知的財産権は、大きく産業財産権著作権新品種育成者権等のその他の権利に大別することが出来ます。どれもこれからのビジネスには重要なものですが、行政書士という業務から今回は著作権をピックアップしたいと思います。

  著作権というのは、「著作物並びに実演、レコード、放送及び有線放送に関し著作者の権利及びこれに隣接する権利」で、これを簡単に言うと「著作物等を勝手に使わないようにすることができる権利」です。この著作権というのが結構曲者で、それが故に混乱を巻き起こすことも結構多いのです。その一因が、「著作権」という単語は複数の意味があるから、といわれています。

  おそらく皆さんは、著作権と普段何気なく使っていると思います。意外かもしれませんが、実は著作権には3つ意味があるのです。

  1つ目は、著作権全体を意味する「著作権」です。仮に「著作権A」といっておきましょうか。この著作権Aは、著作者人格権も著作隣接権も何もかも全部ひっくるめたものです。 

  2つ目は、著作権Aから著作隣接権を外したもの、つまり純粋な「著作権」です。これを仮に「著作権B」とします。
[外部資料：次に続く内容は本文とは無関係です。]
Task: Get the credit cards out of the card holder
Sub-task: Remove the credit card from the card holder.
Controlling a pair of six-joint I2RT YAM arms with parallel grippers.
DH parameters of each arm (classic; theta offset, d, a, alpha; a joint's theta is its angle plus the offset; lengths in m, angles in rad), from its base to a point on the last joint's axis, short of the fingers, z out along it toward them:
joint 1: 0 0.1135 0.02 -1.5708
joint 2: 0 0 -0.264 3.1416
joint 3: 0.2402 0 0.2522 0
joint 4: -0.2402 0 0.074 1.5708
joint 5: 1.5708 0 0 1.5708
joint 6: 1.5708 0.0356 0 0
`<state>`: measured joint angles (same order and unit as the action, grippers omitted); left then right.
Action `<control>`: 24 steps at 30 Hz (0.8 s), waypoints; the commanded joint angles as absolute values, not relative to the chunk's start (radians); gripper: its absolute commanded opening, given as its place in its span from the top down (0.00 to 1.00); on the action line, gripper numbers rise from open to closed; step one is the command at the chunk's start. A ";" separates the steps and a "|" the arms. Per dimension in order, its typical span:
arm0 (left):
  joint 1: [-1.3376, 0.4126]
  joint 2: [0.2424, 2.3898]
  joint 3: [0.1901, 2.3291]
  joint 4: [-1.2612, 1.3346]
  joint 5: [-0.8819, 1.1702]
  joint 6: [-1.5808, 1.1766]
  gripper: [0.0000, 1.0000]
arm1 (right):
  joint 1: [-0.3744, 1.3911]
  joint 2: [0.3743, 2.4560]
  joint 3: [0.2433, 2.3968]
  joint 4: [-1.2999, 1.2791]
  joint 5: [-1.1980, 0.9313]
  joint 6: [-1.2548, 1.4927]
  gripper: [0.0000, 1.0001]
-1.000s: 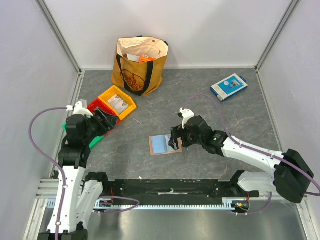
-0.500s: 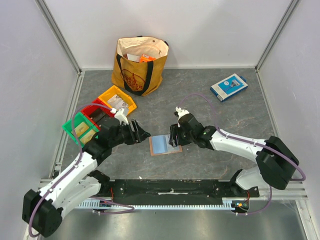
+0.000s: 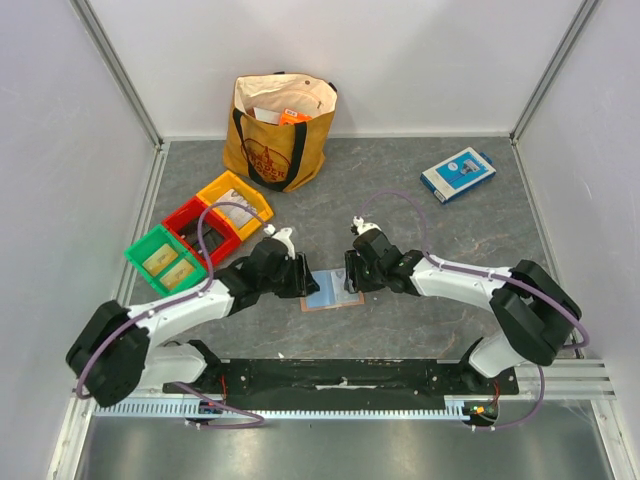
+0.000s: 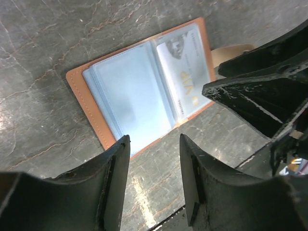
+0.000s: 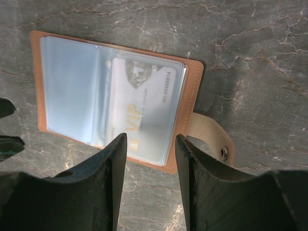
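The card holder (image 5: 72, 91) lies open on the worktop (image 5: 250, 57), a pale VIP card (image 5: 144, 110) in its right sleeve, snap tab (image 5: 211, 137) jutting right. The right claw (image 5: 150, 144) gapes over its near edge.

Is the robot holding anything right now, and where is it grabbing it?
Nothing is held. The left tool and right tool hang open over the card holder, which lies spread flat.
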<state>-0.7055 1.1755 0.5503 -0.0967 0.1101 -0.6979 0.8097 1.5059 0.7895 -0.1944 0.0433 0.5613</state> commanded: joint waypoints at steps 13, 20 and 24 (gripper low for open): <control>-0.779 1.350 0.618 -0.218 -0.051 -0.724 0.69 | 0.790 1.565 0.796 -0.115 -0.032 0.560 0.54; -0.792 1.364 0.627 -0.238 -0.064 -0.735 0.71 | 0.787 1.554 0.785 -0.135 -0.006 0.575 0.54; -0.798 1.376 0.632 -0.245 -0.069 -0.735 0.73 | 0.785 1.549 0.790 -0.158 0.046 0.572 0.53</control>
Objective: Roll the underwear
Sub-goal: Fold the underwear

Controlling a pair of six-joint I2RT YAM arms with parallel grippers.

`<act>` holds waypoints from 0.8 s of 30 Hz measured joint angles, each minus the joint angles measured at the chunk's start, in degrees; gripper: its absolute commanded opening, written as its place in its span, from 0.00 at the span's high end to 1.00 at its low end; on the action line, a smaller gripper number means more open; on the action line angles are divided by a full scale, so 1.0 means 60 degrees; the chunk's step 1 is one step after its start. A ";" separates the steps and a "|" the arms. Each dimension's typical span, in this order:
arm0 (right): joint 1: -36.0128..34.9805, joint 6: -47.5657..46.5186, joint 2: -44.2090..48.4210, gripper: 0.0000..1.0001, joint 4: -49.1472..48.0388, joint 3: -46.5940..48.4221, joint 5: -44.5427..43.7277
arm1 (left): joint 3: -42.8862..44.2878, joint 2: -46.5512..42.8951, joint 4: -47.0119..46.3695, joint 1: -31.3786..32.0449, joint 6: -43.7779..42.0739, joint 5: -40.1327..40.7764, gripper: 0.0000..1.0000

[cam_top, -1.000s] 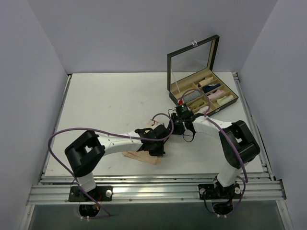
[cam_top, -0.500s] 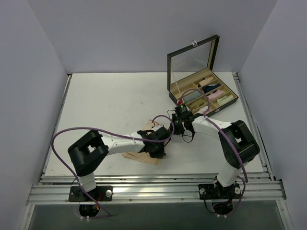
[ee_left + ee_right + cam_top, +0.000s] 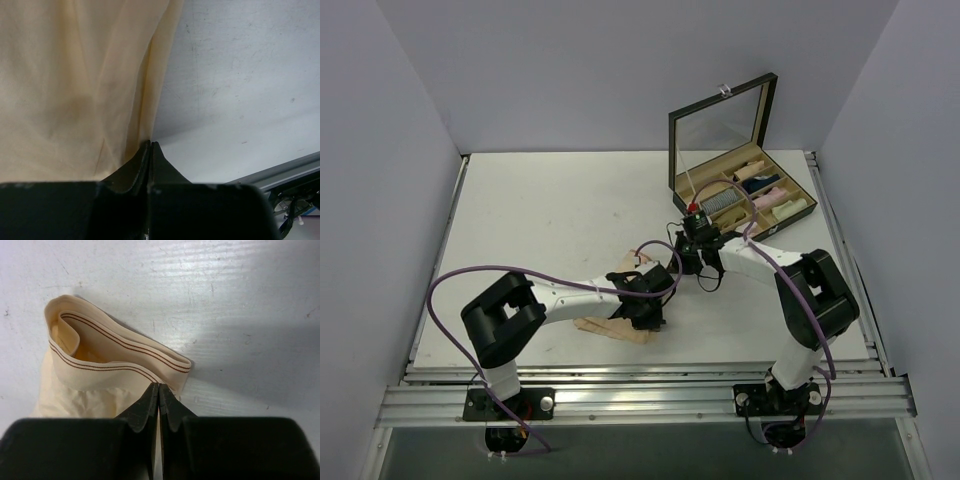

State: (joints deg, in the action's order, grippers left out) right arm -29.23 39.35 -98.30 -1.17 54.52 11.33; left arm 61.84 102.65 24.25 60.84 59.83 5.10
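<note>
The underwear [image 3: 607, 326] is a pale peach-beige cloth lying on the white table, largely hidden under my left arm. Its thin cloth [image 3: 75, 85] fills the upper left of the left wrist view. There my left gripper [image 3: 151, 144] is shut, with the cloth's side edge running into its tips. The right wrist view shows the folded waistband [image 3: 115, 360], marked with brown stripes. My right gripper [image 3: 158, 386] is shut on the waistband's lower edge near its right corner. From above, the left gripper [image 3: 646, 302] and right gripper [image 3: 693, 262] sit close together near the table's middle.
An open dark case [image 3: 777, 229] with a glass lid [image 3: 720, 125] stands at the back right. Its compartments hold pink, cream, grey and dark cloth rolls [image 3: 765, 195]. Purple cables loop over both arms. A metal rail [image 3: 640, 395] runs along the near edge.
My right gripper has closed its jaws on the waistband and shifted slightly towards the far side. The left gripper stays shut in about the same spot.
</note>
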 measured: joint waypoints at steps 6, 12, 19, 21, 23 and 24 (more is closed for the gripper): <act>0.0073 -0.0222 -0.0186 1.00 0.0095 0.0379 -0.0018 | -0.0018 -0.0018 -0.0004 0.0033 0.0044 0.0073 0.98; 0.0113 -0.0113 -0.0310 0.78 0.0353 0.0412 -0.0098 | -0.0022 -0.0018 0.0004 0.0036 0.0138 0.0095 0.98; 0.0098 0.0222 -0.0270 0.77 0.0313 -0.0106 -0.0069 | -0.0022 -0.0018 0.0011 0.0036 0.0182 0.0109 0.98; 0.0062 0.0273 -0.0259 0.77 0.0291 -0.0109 -0.0073 | -0.0018 -0.0018 0.0015 0.0036 0.0182 0.0113 0.98; 0.0029 0.0331 -0.0259 0.77 0.0291 -0.0109 -0.0073 | -0.0018 -0.0018 0.0018 0.0040 0.0182 0.0113 0.98; -0.0004 0.0361 -0.0259 0.77 0.0284 -0.0109 -0.0073 | -0.0018 -0.0018 0.0018 0.0040 0.0186 0.0113 0.98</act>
State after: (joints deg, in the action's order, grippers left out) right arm -29.26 41.52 -99.85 0.54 53.87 10.90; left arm 61.73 102.54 24.36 61.08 60.95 5.78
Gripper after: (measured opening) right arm 0.231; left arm 0.031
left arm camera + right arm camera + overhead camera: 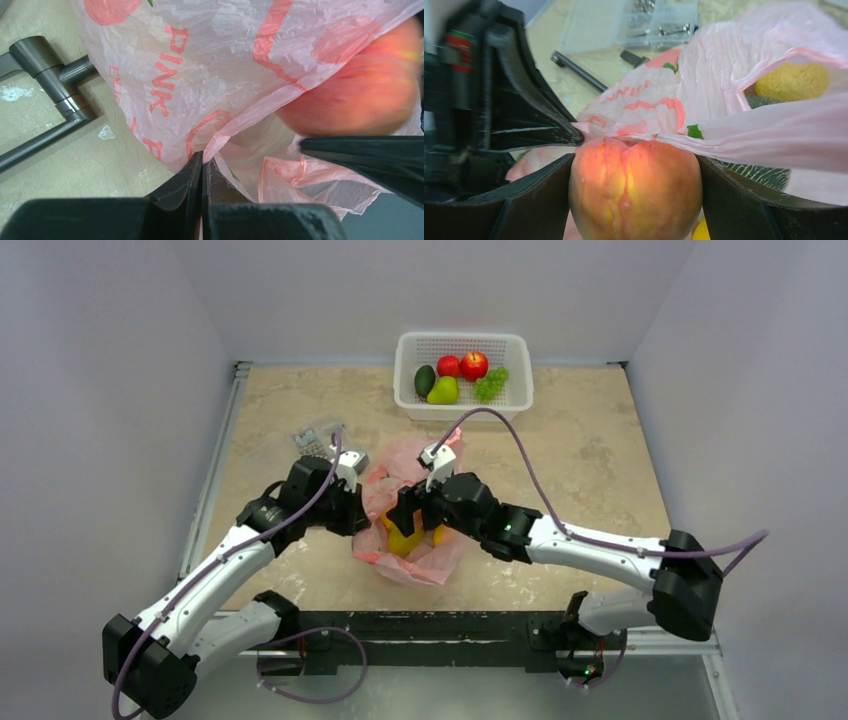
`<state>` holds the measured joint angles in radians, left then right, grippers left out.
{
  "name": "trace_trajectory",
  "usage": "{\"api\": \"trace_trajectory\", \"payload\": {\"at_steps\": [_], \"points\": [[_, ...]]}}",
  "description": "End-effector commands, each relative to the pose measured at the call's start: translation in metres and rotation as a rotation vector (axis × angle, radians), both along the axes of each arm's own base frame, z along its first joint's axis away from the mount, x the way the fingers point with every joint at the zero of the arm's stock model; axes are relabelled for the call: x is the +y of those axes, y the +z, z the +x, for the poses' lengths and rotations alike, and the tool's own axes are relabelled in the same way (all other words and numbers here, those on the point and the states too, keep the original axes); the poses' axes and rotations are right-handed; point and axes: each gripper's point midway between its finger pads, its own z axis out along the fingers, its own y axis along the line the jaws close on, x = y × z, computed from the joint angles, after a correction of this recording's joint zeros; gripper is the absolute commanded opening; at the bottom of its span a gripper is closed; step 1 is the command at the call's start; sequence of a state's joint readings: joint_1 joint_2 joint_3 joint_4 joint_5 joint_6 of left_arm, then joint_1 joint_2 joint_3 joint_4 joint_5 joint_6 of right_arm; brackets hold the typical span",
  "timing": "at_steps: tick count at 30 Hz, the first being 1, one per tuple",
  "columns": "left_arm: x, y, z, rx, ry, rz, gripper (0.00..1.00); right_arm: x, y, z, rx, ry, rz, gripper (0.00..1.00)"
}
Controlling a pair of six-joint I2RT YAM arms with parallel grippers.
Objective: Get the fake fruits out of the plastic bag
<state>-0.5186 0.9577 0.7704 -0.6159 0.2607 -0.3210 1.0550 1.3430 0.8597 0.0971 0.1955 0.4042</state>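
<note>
1. The plastic bag [210, 75] is thin, crinkled, translucent pink film. It is printed in coral red with the word "PINK". A second line beneath starts with "E", and folds hide the rest. Round coral blobs and curved outlines are printed around the lettering.
2. A red-and-green sticker on the left arm's casing shows in the right wrist view, too blurred to read.
3. The table [600, 460] has a beige marbled top with a metal rail along its left edge. Plain pale grey walls close it in on three sides.
4. At the back stands a white perforated basket [462, 337]. It holds two red apples [462, 365], a green grape bunch [491, 384], a dark green avocado shape [425, 380] and a yellow-green pear [444, 391].
5. A clear box of small metal parts [318, 435] lies near the bag, on its far left side.
6. The bag sits mid-table between the two grippers, well apart from the basket.
7. The left gripper [202, 167] is clamped tight on a fold of the bag's rim, with the film pinched between its closed fingers.
8. The right gripper [636, 170] grasps an orange-red fruit streaked with yellow, probably a peach [636, 200]. One finger presses each side. The peach is at the bag's mouth, with pink film draped across its top.
9. Deeper inside the bag lie a yellow dimpled fruit [791, 80] and a dull-green rough melon [756, 172]. The melon is just beside the right gripper's outer finger.
</note>
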Motion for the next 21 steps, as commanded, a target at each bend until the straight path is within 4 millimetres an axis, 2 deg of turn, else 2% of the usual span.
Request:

  ここからさらに著作者人格権を外すと、著作権の中でも譲渡等が可能な財産権的権利である「著作権C」にあたる3つ目の著作権が残ります。

  このように著作権というだけで3つも意味があるわけですが、契約書はどうでしょうか。「著作権」としか書かないのではないでしょうか。そうすると、どの「著作権」か分かりませんよね。そして例えばですが、著作物を譲り受けた(購入した)方が自分の名前を表示してトラブル・・・こういうのはわりとよくある話です。

  著作物の譲渡契約に関しては、この著作権がABCのどれなのかをきちんと定義して書類作成を行わないと、あとでこのようなトラブルを招くことがあります。

  まずどの権利があり、どれを譲渡するのか(著作権Cも権利をさらに細分化できます)、それ以外にしなければならないことは何かなどを整理しないと、あとでお互いアンハッピーという最悪の結果になるので注意してください。